Assigned task: Give again, character for character, the lines that lie between the first line of the material and the line with "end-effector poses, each", inclusive. Omit pictures.

Input data Start Marker

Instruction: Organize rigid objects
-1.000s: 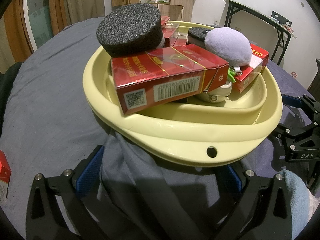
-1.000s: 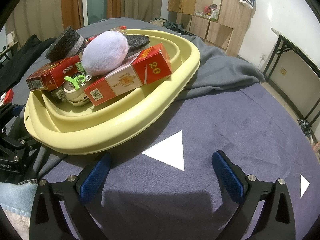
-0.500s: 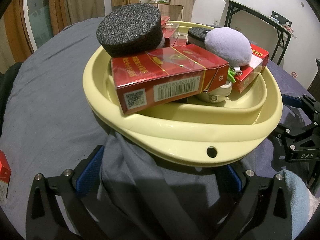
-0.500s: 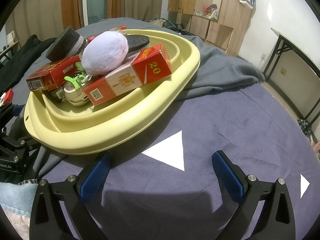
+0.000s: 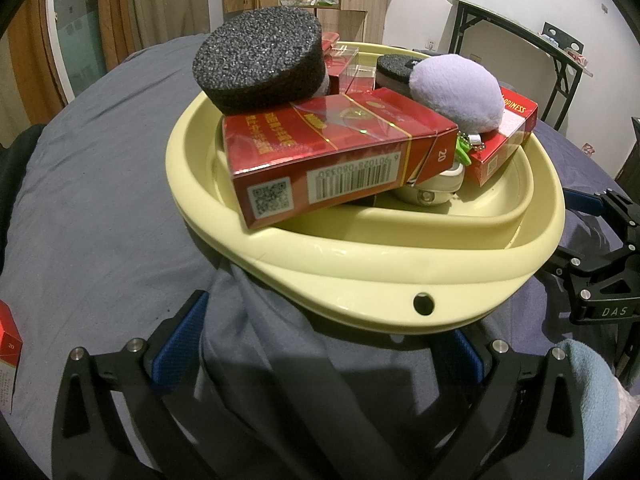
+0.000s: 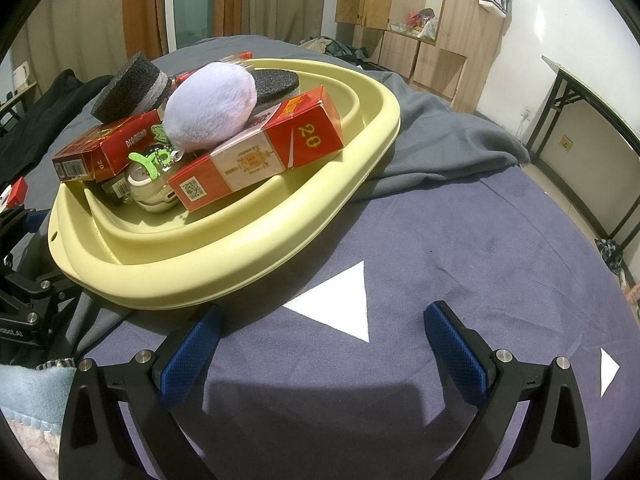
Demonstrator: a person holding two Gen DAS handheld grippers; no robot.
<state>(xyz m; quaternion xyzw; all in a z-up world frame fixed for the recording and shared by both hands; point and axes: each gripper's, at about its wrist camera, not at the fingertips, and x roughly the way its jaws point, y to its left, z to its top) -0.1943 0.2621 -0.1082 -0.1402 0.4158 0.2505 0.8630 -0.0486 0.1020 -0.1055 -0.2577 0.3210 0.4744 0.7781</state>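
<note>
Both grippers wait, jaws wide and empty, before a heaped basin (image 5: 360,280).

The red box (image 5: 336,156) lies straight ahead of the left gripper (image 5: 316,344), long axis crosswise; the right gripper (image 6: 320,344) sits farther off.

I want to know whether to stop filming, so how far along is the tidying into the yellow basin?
Mostly done: the yellow basin already holds red boxes, black foam discs, a purple plush and a small round case. Nothing is in hand: the left gripper and right gripper are both open and empty. Left: one red box lies on the cloth outside the basin.
</note>
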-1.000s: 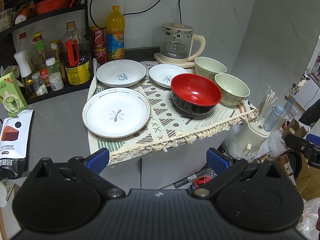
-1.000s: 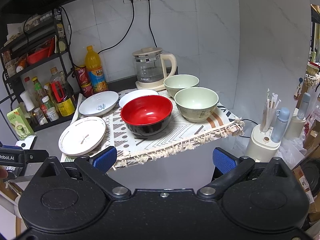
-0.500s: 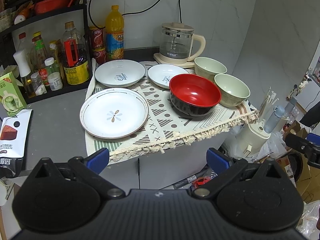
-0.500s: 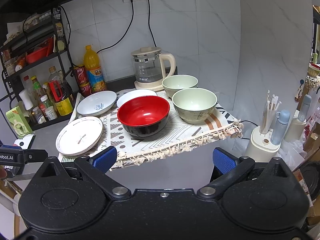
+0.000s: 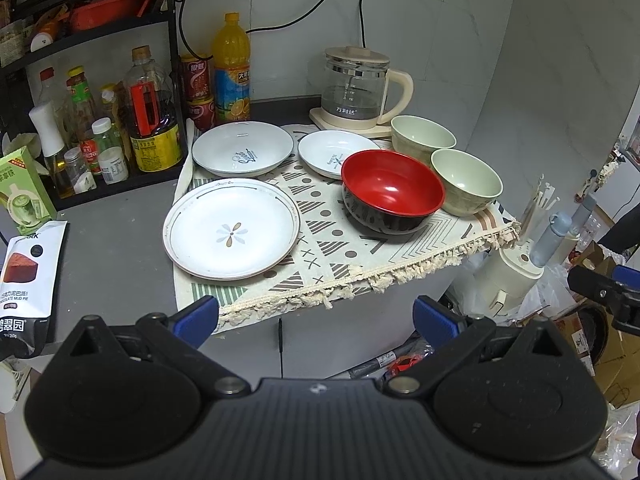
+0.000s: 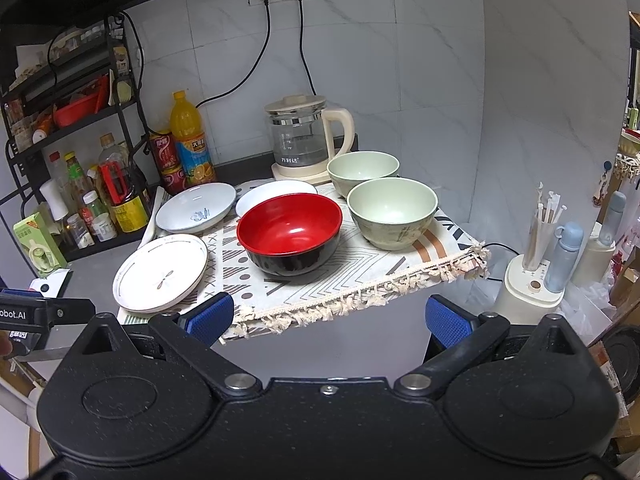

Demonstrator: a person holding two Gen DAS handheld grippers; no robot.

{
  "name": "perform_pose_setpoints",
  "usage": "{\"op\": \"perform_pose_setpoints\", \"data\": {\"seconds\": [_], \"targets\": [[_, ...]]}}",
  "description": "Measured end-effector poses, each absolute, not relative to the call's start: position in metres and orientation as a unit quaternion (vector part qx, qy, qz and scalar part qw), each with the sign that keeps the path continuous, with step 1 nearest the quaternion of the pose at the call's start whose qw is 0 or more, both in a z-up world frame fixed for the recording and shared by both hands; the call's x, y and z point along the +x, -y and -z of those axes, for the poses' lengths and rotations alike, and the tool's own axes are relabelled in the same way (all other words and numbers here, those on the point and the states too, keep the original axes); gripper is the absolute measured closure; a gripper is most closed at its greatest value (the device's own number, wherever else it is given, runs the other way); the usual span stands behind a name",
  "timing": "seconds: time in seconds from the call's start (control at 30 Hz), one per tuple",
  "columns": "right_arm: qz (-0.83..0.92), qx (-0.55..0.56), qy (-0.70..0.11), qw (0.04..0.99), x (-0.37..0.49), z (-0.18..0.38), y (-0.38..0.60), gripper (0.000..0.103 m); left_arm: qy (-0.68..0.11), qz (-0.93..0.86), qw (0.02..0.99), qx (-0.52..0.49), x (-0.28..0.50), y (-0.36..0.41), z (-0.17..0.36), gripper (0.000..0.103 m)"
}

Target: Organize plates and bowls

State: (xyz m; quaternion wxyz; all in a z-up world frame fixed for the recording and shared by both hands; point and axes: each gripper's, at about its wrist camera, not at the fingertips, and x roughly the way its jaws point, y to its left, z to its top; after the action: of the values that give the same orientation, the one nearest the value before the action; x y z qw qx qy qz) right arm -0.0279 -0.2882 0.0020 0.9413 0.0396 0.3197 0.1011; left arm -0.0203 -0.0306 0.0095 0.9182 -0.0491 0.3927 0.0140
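A: Left wrist view?
B: The left gripper (image 5: 316, 316) is spread wide, holding nothing, short of the fringed mat (image 5: 360, 256). On the mat: flower-pattern plate (image 5: 231, 229), red bowl (image 5: 392, 194) (nothing inside).

A: Right wrist view?
B: The right gripper (image 6: 328, 318) is equally wide, gripping nothing. Two green bowls (image 6: 391, 212), both hollow, sit touching beside the red bowl, before the glass kettle (image 6: 304, 140).

Dim, cool indoor light falls from above, frames sharp at centre, fisheye-bent with dark corners, mild glare inside the red bowl (image 5: 394, 188).
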Motion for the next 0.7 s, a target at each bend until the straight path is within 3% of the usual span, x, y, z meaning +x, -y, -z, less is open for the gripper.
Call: {"op": "perform_pose_setpoints", "data": {"seconds": [0.7], "targets": [[-0.093,0.047,-0.345,0.933,0.01,0.012,0.293,0.0,-0.408,-0.01,0.911,-0.052,0.031,0.034,0.004,0.001]]}}
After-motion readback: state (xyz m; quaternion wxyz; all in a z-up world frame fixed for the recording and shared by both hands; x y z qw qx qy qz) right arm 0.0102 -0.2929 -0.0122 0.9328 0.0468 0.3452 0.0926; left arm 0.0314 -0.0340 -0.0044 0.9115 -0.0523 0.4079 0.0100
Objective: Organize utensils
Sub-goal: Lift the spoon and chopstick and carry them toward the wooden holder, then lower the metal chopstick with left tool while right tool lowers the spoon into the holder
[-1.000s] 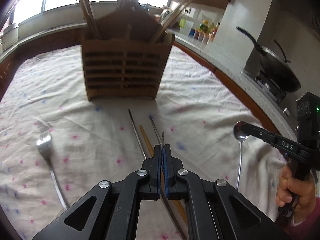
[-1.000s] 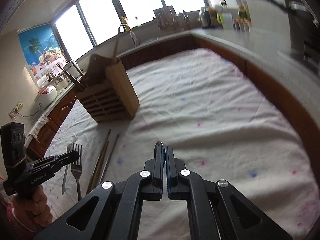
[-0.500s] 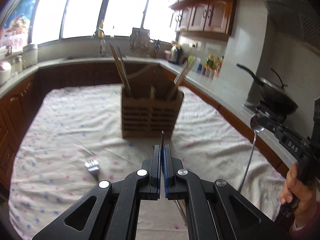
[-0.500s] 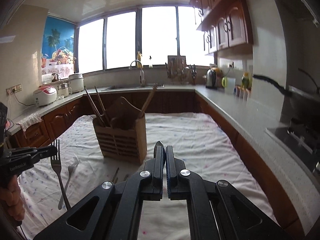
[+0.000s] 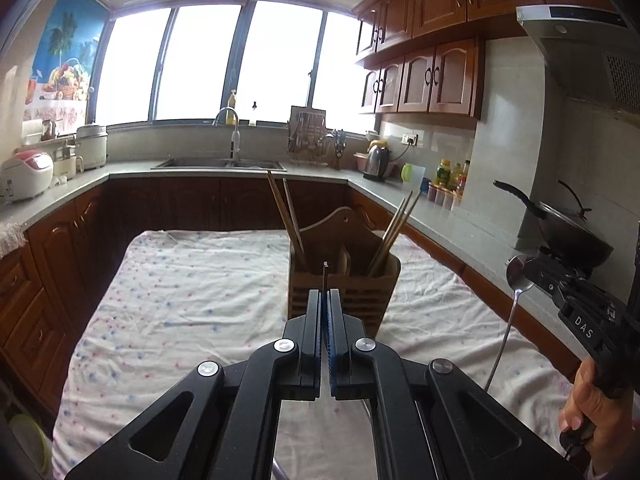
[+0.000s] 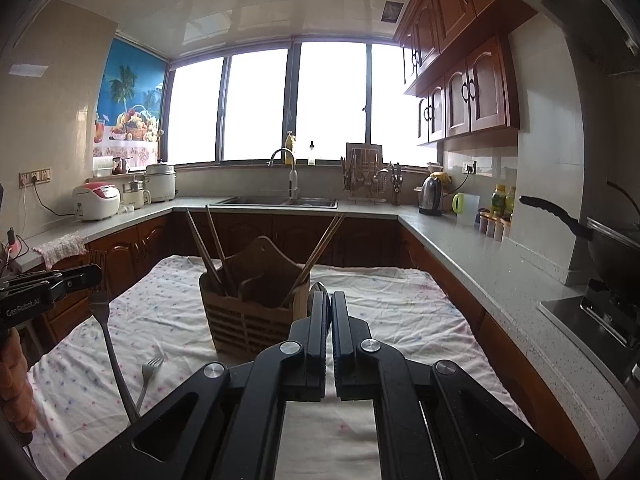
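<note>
A: Where does the slatted wooden utensil holder [image 6: 256, 316] stand?

B: Upright on the surface [image 6: 400, 312], which wears a white cloth dotted pink and blue. Two brown chopsticks [image 6: 208, 248] lean out of the holder's left compartment, and two paler chopsticks [image 6: 320, 248] lean out of its right one.

A: And the left gripper [image 5: 325, 292]?

B: It hovers above the cloth on the near side of the holder, its black fingers pressed together on a thin metal fork [image 6: 106, 320]. In the right wrist view the fork's tines sit at the fingertips, left of the holder, and the handle hangs down toward the cloth.

A: The right gripper [image 6: 328, 294]?

B: Also clamped, on a shiny metal spoon [image 5: 508, 312]. From the left wrist view the bowl is pinched at the fingertips, right of the holder, and the long handle dangles below it. A person's hand [image 5: 592, 412] grips the handle of that tool.

A: Anything left on the cloth?

B: One more silver fork [image 6: 149, 372] lies flat, just in front of the holder and to its left, tines pointing toward it.
</note>
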`<act>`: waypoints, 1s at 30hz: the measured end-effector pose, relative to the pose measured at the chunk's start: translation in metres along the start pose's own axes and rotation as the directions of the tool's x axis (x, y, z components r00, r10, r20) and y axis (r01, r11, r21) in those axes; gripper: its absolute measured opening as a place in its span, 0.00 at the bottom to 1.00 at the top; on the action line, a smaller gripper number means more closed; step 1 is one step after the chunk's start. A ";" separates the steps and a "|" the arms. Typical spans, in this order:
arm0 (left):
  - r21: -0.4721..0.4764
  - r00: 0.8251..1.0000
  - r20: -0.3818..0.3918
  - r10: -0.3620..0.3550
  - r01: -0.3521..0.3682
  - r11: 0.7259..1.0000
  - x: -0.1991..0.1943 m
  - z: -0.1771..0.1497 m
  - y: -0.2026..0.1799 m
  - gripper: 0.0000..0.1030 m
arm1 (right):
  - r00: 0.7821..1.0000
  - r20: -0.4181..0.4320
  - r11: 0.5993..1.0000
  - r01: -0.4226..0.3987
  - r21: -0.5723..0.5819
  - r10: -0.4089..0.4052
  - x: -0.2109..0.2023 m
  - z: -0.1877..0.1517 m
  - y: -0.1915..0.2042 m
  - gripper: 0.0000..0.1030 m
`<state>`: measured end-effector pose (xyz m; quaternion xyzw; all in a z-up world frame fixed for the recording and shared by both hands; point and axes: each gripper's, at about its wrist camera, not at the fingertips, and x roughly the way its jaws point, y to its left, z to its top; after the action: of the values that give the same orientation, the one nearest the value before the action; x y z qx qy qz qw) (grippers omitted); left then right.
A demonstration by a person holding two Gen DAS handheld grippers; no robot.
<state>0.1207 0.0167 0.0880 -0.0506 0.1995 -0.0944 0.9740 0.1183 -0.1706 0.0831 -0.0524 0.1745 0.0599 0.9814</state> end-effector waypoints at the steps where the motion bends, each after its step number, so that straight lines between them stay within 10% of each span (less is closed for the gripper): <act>1: 0.001 1.000 0.008 0.005 -0.005 1.000 0.000 0.002 0.000 0.00 | 1.000 0.008 1.000 0.004 -0.004 -0.004 0.002 0.002 0.000 0.02; 21: 0.050 0.983 0.156 0.094 -0.103 0.993 0.081 0.054 0.001 0.00 | 0.987 0.140 0.997 0.080 -0.020 -0.076 0.086 0.071 -0.001 0.02; 30: 0.100 0.943 0.280 0.180 -0.216 0.971 0.130 0.060 -0.019 0.00 | 0.974 0.195 0.985 0.134 -0.106 -0.112 0.126 0.079 0.018 0.02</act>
<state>0.2590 -0.0245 0.0960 0.0206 0.0627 -0.0008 0.9978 0.2599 -0.1306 0.1118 -0.1155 0.0732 0.0138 0.9905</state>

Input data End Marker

Solution to this task:
Instruction: Organize rigid objects
-1.000s: 
-1.000s: 
-0.500s: 
-0.500s: 
+0.000s: 
+0.000s: 
Demonstrator: a person holding two Gen DAS handheld grippers; no robot.
<state>(xyz m; quaternion xyzw; all in a z-up world frame fixed for the recording and shared by both hands; point and axes: each gripper's, at about its wrist camera, not at the fingertips, and x roughly the way its jaws point, y to its left, z to its top) -0.1943 0.2621 -0.1082 -0.1402 0.4158 0.2505 0.8630 -0.0486 0.1020 -0.1055 -0.2577 0.3210 0.4744 0.7781</state>
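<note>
Both grippers wait, jaws wide and empty, before a heaped basin (image 5: 360,280).

The red box (image 5: 336,156) lies straight ahead of the left gripper (image 5: 316,344), long axis crosswise; the right gripper (image 6: 320,344) sits farther off.

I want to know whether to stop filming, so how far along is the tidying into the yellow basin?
Mostly done: the yellow basin already holds red boxes, black foam discs, a purple plush and a small round case. Nothing is in hand: the left gripper and right gripper are both open and empty. Left: one red box lies on the cloth outside the basin.
</note>
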-1.000s: 
-1.000s: 
-0.500s: 
-0.500s: 
+0.000s: 
+0.000s: 

Demonstrator: a person holding two Gen DAS handheld grippers; no robot.

{
  "name": "perform_pose_setpoints",
  "usage": "{\"op\": \"perform_pose_setpoints\", \"data\": {\"seconds\": [_], \"targets\": [[_, ...]]}}",
  "description": "Measured end-effector poses, each absolute, not relative to the call's start: position in metres and orientation as a unit quaternion (vector part qx, qy, qz and scalar part qw), each with the sign that keeps the path continuous, with step 1 nearest the quaternion of the pose at the call's start whose qw is 0 or more, both in a z-up world frame fixed for the recording and shared by both hands; the call's x, y and z point along the +x, -y and -z of those axes, for the poses' lengths and rotations alike, and the tool's own axes are relabelled in the same way (all other words and numbers here, those on the point and the states too, keep the original axes); gripper is the absolute measured closure; a gripper is most closed at its greatest value (the device's own number, wherever else it is given, runs the other way); the usual span stands behind a name",

Nothing else belongs to the answer.